YOUR ASSIGNMENT
Set down the records again, keeping each line exactly as it is.
----- AVAILABLE RECORDS
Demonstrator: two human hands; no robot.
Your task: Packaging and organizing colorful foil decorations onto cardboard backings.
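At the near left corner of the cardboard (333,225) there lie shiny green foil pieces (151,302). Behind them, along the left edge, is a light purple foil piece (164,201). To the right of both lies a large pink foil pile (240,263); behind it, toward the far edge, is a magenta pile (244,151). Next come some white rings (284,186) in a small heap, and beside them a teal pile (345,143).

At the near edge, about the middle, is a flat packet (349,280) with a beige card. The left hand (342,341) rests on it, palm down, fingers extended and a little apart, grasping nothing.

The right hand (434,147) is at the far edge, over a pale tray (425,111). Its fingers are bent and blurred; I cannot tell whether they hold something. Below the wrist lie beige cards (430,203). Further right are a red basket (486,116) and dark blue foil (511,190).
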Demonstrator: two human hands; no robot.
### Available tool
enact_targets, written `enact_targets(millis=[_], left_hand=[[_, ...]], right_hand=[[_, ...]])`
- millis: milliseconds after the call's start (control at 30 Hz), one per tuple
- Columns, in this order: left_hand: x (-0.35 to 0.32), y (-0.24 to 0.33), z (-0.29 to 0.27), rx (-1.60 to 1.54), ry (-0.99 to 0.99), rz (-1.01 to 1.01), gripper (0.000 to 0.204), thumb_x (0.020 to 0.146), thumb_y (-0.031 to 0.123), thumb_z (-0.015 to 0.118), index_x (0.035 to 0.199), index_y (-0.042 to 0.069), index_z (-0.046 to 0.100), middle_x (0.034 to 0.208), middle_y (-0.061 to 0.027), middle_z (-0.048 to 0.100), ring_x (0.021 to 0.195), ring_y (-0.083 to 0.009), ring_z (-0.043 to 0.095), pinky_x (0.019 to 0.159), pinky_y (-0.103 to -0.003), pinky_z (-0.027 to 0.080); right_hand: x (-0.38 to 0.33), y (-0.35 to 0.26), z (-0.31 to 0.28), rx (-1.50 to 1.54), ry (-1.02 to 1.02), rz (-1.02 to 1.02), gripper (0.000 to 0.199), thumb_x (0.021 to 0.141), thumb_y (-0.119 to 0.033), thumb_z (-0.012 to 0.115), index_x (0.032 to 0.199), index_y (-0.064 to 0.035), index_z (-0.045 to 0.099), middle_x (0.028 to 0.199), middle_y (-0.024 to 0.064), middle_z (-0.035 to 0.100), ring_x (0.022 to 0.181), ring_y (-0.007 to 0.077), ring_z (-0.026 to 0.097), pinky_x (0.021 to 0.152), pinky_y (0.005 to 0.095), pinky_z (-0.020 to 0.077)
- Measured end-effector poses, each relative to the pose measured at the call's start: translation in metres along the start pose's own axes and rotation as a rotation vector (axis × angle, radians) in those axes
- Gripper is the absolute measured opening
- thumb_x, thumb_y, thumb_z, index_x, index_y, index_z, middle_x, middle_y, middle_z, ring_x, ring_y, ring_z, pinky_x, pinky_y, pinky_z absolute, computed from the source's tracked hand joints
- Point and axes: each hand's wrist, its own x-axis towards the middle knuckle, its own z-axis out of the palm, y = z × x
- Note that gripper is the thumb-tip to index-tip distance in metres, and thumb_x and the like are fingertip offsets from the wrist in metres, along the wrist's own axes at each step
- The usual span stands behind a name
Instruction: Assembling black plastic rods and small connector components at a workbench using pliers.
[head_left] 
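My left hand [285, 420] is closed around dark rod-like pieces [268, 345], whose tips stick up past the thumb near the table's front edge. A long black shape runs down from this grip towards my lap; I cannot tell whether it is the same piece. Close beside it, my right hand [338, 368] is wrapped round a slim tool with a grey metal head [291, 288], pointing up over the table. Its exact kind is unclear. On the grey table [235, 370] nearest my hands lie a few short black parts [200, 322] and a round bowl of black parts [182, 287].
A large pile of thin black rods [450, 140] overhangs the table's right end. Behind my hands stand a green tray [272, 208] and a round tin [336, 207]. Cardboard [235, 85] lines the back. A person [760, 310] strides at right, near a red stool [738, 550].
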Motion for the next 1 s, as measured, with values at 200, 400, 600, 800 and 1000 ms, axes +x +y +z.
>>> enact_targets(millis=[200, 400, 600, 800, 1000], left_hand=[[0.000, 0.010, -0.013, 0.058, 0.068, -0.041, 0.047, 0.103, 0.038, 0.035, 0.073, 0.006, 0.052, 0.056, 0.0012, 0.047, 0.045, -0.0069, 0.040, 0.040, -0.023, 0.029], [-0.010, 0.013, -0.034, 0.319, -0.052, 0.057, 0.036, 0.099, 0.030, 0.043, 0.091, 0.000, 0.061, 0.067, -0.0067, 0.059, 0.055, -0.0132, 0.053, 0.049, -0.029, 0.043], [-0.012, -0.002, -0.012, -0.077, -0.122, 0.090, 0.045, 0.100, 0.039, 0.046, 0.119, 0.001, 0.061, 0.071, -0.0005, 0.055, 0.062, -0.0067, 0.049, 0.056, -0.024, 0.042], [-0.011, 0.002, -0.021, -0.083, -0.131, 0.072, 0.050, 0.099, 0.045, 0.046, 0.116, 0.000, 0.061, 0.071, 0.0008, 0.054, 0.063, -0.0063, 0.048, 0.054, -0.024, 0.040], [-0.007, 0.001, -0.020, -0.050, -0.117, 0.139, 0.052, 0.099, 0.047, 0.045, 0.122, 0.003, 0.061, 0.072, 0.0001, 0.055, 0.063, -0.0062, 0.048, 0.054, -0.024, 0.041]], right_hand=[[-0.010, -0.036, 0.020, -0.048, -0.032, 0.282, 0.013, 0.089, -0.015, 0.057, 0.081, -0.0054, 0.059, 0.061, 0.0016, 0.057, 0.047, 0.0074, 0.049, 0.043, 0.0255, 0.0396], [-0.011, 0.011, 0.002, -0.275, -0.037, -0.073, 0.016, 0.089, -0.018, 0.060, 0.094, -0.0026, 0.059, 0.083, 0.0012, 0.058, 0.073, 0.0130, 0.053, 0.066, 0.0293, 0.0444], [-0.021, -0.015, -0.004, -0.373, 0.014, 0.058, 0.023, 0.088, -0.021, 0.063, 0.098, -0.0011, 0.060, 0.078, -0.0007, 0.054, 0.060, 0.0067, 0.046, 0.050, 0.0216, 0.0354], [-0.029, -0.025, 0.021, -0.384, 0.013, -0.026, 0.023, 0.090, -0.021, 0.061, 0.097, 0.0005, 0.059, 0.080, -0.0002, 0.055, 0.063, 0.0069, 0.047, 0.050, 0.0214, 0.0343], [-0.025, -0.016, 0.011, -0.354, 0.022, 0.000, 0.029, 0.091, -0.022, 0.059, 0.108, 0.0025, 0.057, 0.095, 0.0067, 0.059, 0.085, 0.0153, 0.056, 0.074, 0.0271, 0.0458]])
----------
RESPONSE TO THE TASK
Demonstrator: two human hands; no robot.
Your task: Packaging and organizing colorful foil decorations onto cardboard backings.
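At the near left corner of the cardboard (333,225) there lie shiny green foil pieces (151,302). Behind them, along the left edge, is a light purple foil piece (164,201). To the right of both lies a large pink foil pile (240,263); behind it, toward the far edge, is a magenta pile (244,151). Next come some white rings (284,186) in a small heap, and beside them a teal pile (345,143).

At the near edge, about the middle, is a flat packet (349,280) with a beige card. The left hand (342,341) rests on it, palm down, fingers extended and a little apart, grasping nothing.

The right hand (434,147) is at the far edge, over a pale tray (425,111). Its fingers are bent and blurred; I cannot tell whether they hold something. Below the wrist lie beige cards (430,203). Further right are a red basket (486,116) and dark blue foil (511,190).
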Demonstrator: two human hands; no robot.
### Available tool
enact_targets, written `enact_targets(millis=[_], left_hand=[[_, ...]], right_hand=[[_, ...]])`
- millis: milliseconds after the call's start (control at 30 Hz), one per tuple
- Columns, in this order: left_hand: x (-0.35 to 0.32), y (-0.24 to 0.33), z (-0.29 to 0.27), rx (-1.60 to 1.54), ry (-0.99 to 0.99), rz (-1.01 to 1.01), gripper (0.000 to 0.204), thumb_x (0.020 to 0.146), thumb_y (-0.031 to 0.123), thumb_z (-0.015 to 0.118), index_x (0.035 to 0.199), index_y (-0.042 to 0.069), index_z (-0.046 to 0.100), middle_x (0.034 to 0.208), middle_y (-0.061 to 0.027), middle_z (-0.048 to 0.100), ring_x (0.021 to 0.195), ring_y (-0.083 to 0.009), ring_z (-0.043 to 0.095), pinky_x (0.019 to 0.159), pinky_y (-0.103 to -0.003), pinky_z (-0.027 to 0.080); right_hand: x (-0.38 to 0.33), y (-0.35 to 0.26), z (-0.31 to 0.28), rx (-1.50 to 1.54), ry (-1.02 to 1.02), rz (-1.02 to 1.02), gripper (0.000 to 0.199), thumb_x (0.021 to 0.141), thumb_y (-0.119 to 0.033), thumb_z (-0.012 to 0.115), index_x (0.032 to 0.199), index_y (-0.064 to 0.035), index_z (-0.045 to 0.099), middle_x (0.028 to 0.199), middle_y (-0.024 to 0.064), middle_z (-0.035 to 0.100), ring_x (0.022 to 0.181), ring_y (-0.007 to 0.077), ring_z (-0.026 to 0.097), pinky_x (0.021 to 0.152), pinky_y (0.005 to 0.095), pinky_z (-0.020 to 0.077)
- Measured end-effector poses, each relative to the pose measured at the call's start: translation in metres along the start pose's own axes and rotation as a rotation vector (axis × angle, radians) in those axes
- Gripper is the absolute measured opening
- thumb_x, thumb_y, thumb_z, index_x, index_y, index_z, middle_x, middle_y, middle_z, ring_x, ring_y, ring_z, pinky_x, pinky_y, pinky_z absolute, computed from the source's tracked hand joints
- Point and axes: each hand's wrist, its own x-axis towards the middle knuckle, its own z-axis out of the palm, y = z × x
- Note that gripper is the thumb-tip to index-tip distance in metres, and thumb_x and the like are fingertip offsets from the wrist in metres, along the wrist's own axes at each step
- The usual span stands behind a name
Instruction: Assembling black plastic rods and small connector components at a workbench using pliers.
[head_left] 
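My left hand [285, 420] is closed around dark rod-like pieces [268, 345], whose tips stick up past the thumb near the table's front edge. A long black shape runs down from this grip towards my lap; I cannot tell whether it is the same piece. Close beside it, my right hand [338, 368] is wrapped round a slim tool with a grey metal head [291, 288], pointing up over the table. Its exact kind is unclear. On the grey table [235, 370] nearest my hands lie a few short black parts [200, 322] and a round bowl of black parts [182, 287].
A large pile of thin black rods [450, 140] overhangs the table's right end. Behind my hands stand a green tray [272, 208] and a round tin [336, 207]. Cardboard [235, 85] lines the back. A person [760, 310] strides at right, near a red stool [738, 550].
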Motion for the next 1 s, as measured, with values at 200, 400, 600, 800 and 1000 ms, axes +x +y +z.
>>> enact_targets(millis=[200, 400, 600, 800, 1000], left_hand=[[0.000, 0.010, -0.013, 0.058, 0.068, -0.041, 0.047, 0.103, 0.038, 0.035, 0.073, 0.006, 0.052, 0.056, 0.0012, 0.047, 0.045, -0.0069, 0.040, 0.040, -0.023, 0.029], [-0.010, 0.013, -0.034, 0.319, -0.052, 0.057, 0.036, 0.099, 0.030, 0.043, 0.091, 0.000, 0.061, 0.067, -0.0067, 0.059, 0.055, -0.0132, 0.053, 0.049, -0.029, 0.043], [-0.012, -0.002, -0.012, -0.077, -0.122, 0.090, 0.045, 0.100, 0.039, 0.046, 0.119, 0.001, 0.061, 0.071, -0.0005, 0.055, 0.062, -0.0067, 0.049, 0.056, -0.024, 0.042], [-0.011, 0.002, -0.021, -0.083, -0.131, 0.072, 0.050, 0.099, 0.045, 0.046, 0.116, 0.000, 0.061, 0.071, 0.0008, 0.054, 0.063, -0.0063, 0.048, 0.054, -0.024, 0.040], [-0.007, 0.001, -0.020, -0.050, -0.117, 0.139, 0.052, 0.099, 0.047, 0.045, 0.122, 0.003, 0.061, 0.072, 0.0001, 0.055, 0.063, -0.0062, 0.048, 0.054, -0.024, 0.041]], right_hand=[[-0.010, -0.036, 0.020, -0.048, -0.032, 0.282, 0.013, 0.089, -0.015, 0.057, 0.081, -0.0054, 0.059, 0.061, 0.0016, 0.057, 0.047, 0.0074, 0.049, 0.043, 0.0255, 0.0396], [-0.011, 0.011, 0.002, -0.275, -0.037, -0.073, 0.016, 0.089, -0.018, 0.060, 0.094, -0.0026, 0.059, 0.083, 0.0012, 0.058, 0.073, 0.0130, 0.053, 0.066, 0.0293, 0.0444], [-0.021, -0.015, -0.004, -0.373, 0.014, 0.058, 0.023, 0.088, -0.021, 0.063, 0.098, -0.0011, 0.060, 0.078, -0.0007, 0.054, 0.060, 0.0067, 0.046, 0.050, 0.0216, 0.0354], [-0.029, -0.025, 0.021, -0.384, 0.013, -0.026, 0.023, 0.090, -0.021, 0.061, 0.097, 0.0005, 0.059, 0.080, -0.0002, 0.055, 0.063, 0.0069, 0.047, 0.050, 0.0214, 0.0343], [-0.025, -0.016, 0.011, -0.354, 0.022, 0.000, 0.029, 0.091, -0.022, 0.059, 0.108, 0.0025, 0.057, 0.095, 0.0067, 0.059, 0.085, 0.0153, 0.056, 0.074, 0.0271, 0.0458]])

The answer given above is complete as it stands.